Skip the pictures. Output only the lines below starting at the line with "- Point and" and ending at the line with "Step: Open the", both ends included, exactly as they are.

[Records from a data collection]
================================

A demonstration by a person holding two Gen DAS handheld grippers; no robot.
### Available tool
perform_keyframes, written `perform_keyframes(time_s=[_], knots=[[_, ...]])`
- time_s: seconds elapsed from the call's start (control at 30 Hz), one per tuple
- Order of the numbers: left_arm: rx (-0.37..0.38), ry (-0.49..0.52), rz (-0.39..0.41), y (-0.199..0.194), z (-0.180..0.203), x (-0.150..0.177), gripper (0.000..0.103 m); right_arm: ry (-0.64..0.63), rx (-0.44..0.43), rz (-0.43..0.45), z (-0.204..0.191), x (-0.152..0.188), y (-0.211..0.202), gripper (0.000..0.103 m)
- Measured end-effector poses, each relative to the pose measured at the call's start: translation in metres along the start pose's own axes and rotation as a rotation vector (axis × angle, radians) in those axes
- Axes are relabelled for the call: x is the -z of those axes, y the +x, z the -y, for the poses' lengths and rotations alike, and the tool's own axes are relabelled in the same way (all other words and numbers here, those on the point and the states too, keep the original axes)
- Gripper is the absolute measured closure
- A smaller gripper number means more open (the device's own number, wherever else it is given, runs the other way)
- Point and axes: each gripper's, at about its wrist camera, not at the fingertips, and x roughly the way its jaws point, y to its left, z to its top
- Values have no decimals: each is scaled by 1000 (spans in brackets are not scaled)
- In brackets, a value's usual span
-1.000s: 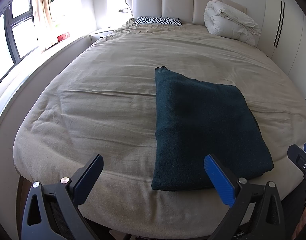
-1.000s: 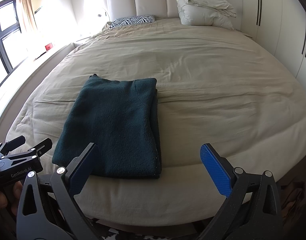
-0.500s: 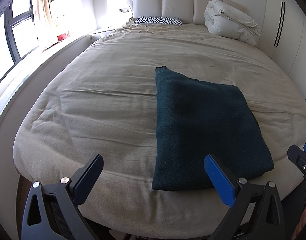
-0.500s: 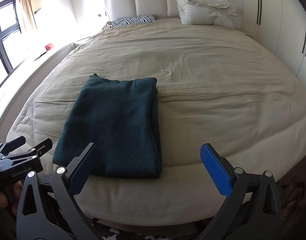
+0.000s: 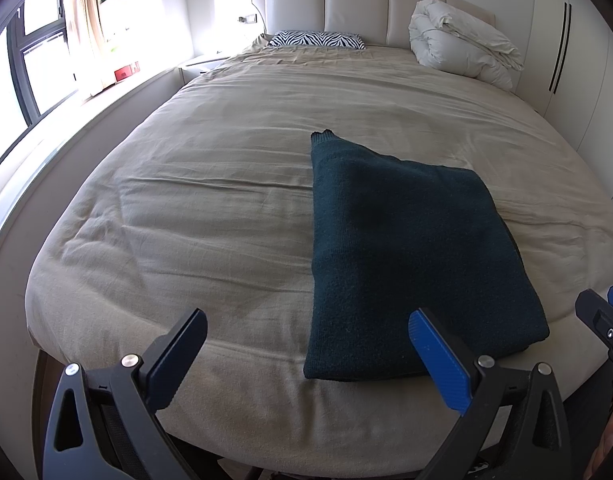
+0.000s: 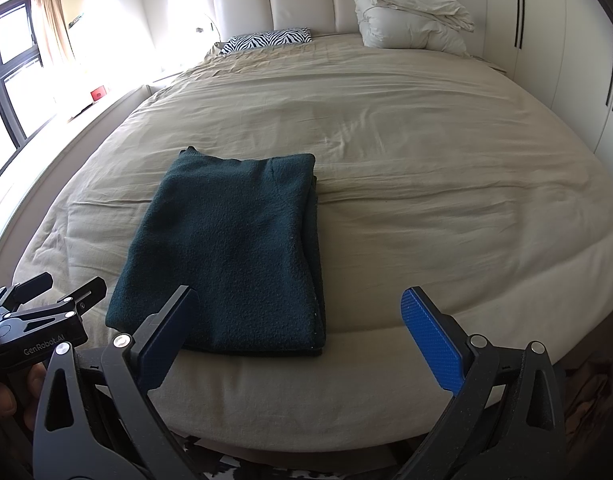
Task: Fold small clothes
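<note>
The dark green folded garment (image 6: 230, 256) is laid flat at the near edge of the bed (image 6: 426, 184), long axis running near to far. It is flanked by the left gripper (image 5: 306, 356) and right gripper (image 6: 298, 336), both held wide open and empty, neither judged clearly nearer.

A dark green sweater (image 6: 226, 256) lies flat on the bed. It is soft and fuzzy. It is folded into a neat rectangle, with more layers showing along its right edge. It sits close to the near edge of the bed.
</note>
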Motion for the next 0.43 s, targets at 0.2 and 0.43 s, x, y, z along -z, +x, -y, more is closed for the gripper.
perform_keyframes(time_s=[0.2,0.43], knots=[[1,0,-6,3,-4,-1,0,0,0,-1,-1,1,0,0],[-3,3,-5,3,-7,-3,0,1,-2,-5,-4,5,2,0]])
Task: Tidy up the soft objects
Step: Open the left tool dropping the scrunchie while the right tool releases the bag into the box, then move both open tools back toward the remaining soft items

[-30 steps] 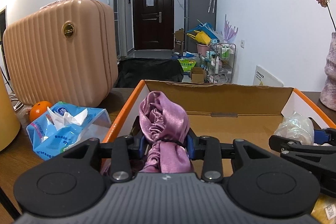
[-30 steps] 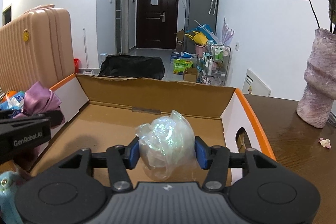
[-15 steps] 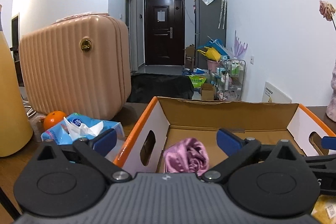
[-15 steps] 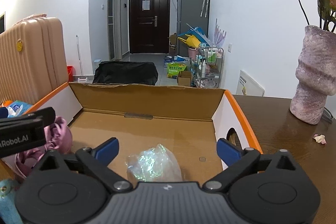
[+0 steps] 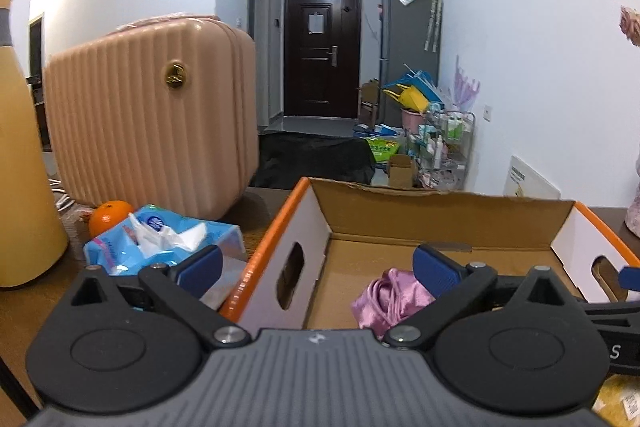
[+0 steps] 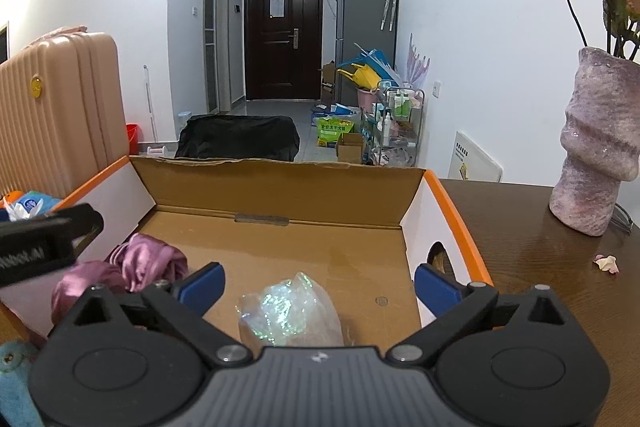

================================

ANSWER SECTION –
- Point and axes: each gripper's, at about its wrist camera, not at the fingertips, and x roughly the way its jaws point, y to its left, z to its top
- Values have no decimals: each is scaled by 1000 (spans in brackets are not scaled)
- In brackets, a value's usual span
-1.000s: 
-1.000s: 
-0.500s: 
-0.500s: 
+0.000s: 
+0.000s: 
Task: Fold small clothes
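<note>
The dark green folded garment (image 6: 230, 256) is laid flat at the near edge of the bed (image 6: 426, 184), long axis running near to far. It is flanked by the left gripper (image 5: 306, 356) and right gripper (image 6: 298, 336), both held wide open and empty, neither judged clearly nearer.

A dark green sweater (image 6: 226, 256) lies flat on the bed. It is soft and fuzzy. It is folded into a neat rectangle, with more layers showing along its right edge. It sits close to the near edge of the bed.
</note>
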Motion for the next 0.43 s, targets at 0.2 and 0.43 s, x, y, z along -z, +x, -y, more is closed for the gripper.
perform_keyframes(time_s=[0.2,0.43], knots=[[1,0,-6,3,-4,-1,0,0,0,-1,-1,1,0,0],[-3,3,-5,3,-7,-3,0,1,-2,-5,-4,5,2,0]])
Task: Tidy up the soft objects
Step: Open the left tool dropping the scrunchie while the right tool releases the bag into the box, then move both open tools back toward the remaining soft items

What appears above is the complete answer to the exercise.